◆ What the exercise asks: For the data below, restate word for word only the lines from the line containing "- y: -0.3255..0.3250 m" through the line containing "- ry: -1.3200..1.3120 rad", both ends included.

◆ Given data:
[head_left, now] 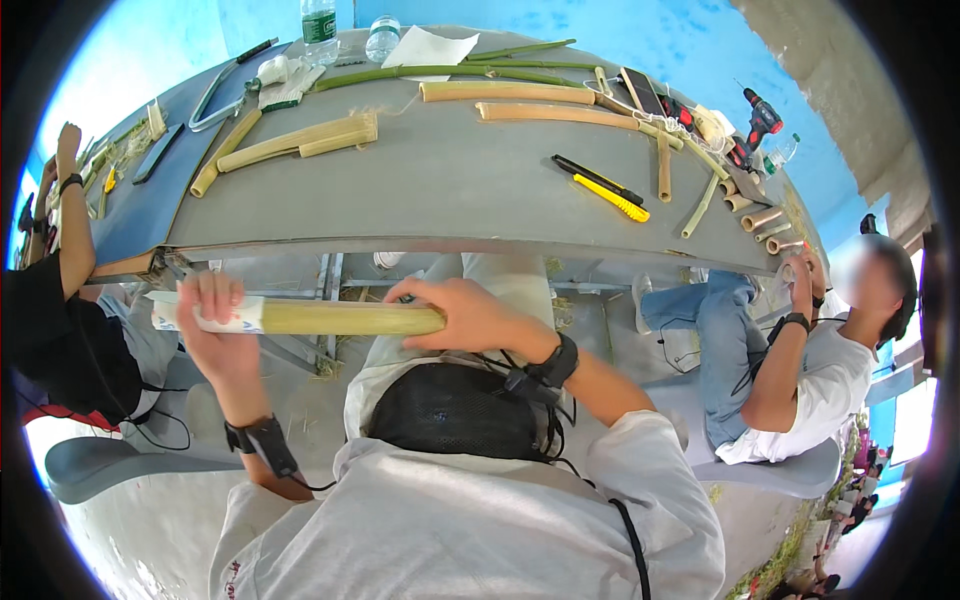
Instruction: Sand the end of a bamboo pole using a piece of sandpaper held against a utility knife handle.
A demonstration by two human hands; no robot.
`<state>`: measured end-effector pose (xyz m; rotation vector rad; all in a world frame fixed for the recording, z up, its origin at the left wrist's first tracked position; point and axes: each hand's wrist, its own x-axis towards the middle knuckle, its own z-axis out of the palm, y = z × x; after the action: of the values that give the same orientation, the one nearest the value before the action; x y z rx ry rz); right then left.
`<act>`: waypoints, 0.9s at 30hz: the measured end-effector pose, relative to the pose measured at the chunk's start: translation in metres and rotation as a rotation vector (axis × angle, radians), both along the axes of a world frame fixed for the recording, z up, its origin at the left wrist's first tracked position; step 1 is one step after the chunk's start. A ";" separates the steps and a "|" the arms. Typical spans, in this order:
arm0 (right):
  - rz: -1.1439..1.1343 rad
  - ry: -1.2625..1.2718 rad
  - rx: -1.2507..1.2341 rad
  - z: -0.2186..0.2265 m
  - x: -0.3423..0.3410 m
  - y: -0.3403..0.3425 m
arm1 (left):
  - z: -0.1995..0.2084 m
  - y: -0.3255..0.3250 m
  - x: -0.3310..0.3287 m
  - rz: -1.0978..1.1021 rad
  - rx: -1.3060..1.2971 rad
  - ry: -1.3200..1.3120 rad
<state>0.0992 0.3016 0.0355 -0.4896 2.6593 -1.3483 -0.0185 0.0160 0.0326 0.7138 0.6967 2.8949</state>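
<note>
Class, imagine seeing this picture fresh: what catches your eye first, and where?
The bamboo length stands out first, held before the body, the left hand on its white-wrapped end and the right hand at the other. Next come the yellow cutter on the grey table, right of centre, and a drill farther right.

Bright, diffuse light fills the view, with glare whitening both side rims, fisheye distortion bowing the table [450, 190], and far-right details seemingly blurred.
</note>
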 end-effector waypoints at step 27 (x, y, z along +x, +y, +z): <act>-0.117 0.031 -0.011 0.001 0.021 0.007 | 0.003 -0.003 0.002 -0.071 -0.012 0.012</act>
<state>0.1206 0.3081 0.0367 -0.3644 2.7467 -1.3974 -0.0167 0.0134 0.0353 0.7395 0.6745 2.8223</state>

◆ Answer box:
  - y: -0.3255..0.3250 m
  - x: -0.3310..0.3287 m
  - rz: -1.0978..1.1021 rad
  - rx: -1.3060..1.2971 rad
  - ry: -1.3200..1.3120 rad

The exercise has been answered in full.